The problem:
Every line in the data below from the one containing "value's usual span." down to the one containing "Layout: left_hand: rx", both included, must be retyped exactly; no other line is to appear.

====================

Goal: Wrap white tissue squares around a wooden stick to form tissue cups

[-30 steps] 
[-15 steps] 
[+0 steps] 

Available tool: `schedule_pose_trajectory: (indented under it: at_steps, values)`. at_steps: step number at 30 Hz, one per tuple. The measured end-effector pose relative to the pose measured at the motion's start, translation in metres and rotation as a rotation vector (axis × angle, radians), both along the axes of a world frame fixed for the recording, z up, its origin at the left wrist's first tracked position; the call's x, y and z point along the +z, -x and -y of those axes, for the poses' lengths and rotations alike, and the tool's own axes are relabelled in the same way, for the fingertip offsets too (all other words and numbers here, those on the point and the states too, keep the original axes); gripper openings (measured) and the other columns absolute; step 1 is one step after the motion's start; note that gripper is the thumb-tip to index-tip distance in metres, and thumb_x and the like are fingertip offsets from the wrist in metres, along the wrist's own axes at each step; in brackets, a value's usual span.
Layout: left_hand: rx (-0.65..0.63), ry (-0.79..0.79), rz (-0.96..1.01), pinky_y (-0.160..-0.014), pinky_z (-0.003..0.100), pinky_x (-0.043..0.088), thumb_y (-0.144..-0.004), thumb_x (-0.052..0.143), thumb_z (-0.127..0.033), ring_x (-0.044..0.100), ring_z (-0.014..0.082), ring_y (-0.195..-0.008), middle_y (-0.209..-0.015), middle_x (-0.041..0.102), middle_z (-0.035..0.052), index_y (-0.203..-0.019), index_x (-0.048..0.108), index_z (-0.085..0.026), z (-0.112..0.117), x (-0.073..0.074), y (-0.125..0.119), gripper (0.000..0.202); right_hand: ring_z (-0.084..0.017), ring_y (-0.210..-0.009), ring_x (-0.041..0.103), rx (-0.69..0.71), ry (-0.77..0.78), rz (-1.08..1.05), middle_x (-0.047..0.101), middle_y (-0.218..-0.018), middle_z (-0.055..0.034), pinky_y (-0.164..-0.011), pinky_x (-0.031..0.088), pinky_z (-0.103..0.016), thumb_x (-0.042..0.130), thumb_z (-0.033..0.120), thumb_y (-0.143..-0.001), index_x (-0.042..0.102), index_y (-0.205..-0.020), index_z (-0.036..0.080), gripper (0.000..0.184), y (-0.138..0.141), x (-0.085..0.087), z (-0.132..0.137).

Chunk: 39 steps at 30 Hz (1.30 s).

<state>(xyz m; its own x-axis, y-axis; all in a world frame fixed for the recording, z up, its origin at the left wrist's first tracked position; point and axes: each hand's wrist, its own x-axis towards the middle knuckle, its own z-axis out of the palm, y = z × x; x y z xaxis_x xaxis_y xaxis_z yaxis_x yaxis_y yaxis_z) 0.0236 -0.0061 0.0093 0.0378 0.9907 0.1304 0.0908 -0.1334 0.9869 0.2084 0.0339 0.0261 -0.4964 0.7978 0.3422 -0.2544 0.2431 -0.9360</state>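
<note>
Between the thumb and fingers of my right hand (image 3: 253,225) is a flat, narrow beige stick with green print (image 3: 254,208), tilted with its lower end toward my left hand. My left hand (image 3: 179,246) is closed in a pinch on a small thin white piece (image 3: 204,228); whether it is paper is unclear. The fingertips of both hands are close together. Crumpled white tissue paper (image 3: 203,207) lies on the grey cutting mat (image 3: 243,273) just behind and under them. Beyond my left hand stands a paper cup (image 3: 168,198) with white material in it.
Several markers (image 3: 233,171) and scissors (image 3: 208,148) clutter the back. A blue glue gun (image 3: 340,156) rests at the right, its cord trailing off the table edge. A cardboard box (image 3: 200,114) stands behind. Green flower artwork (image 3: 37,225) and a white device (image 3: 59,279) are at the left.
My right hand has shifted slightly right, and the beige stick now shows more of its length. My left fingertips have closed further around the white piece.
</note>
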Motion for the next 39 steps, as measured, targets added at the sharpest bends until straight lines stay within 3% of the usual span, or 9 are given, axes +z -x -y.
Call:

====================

Completed task:
Available tool: `schedule_pose_trajectory: (indented under it: at_steps, values)`. at_steps: step number at 30 Hz, one per tuple. The measured end-effector pose relative to the pose measured at the motion's start, translation in metres and rotation as a rotation vector (axis × angle, radians), both along the axes of a world frame fixed for the recording, z up, its origin at the left wrist's first tracked position; the call's x, y and z point along the +z, -x and -y of those axes, for the poses' lengths and rotations alike, and the tool's own axes are relabelled in the same way, for the fingertip offsets too (all other words and numbers here, those on the point and the states too, keep the original axes); gripper openings (measured) and the other columns absolute; step 1 is one step after the motion's start; note that gripper is the thumb-tip to index-tip distance in metres, and thumb_x and the like are fingertip offsets from the wrist in metres, along the wrist's own axes at each step; in brackets, a value's usual span.
Layout: left_hand: rx (-0.65..0.63), ry (-0.79..0.79), rz (-0.96..1.01), pinky_y (-0.160..-0.014), pinky_z (-0.003..0.100), pinky_x (-0.043..0.088), thumb_y (-0.144..-0.004), thumb_x (-0.052..0.143), thumb_z (-0.127..0.033), ring_x (-0.044..0.100), ring_z (-0.014..0.082), ring_y (-0.195..-0.008), middle_y (-0.209..-0.015), middle_x (-0.041..0.102), middle_z (-0.035..0.052), index_y (-0.203..-0.019), index_x (-0.048..0.108), index_z (-0.085..0.026), z (-0.112..0.117), x (-0.073..0.074), y (-0.125..0.119), gripper (0.000..0.202); right_hand: ring_z (-0.084..0.017), ring_y (-0.210..-0.009), ring_x (-0.041..0.103), rx (-0.69..0.71), ry (-0.77..0.78), rz (-1.08..1.05), middle_x (-0.047..0.101), middle_y (-0.218..-0.018), middle_z (-0.055..0.034), pinky_y (-0.164..-0.011), pinky_x (-0.031..0.088), pinky_z (-0.103..0.016), thumb_x (-0.042..0.130), thumb_z (-0.033..0.120), thumb_y (-0.143..-0.001), index_x (-0.042..0.102), index_y (-0.205..-0.020), index_z (-0.036..0.080), gripper (0.000..0.184), y (-0.138..0.141), x (-0.085..0.087), z (-0.132..0.137).

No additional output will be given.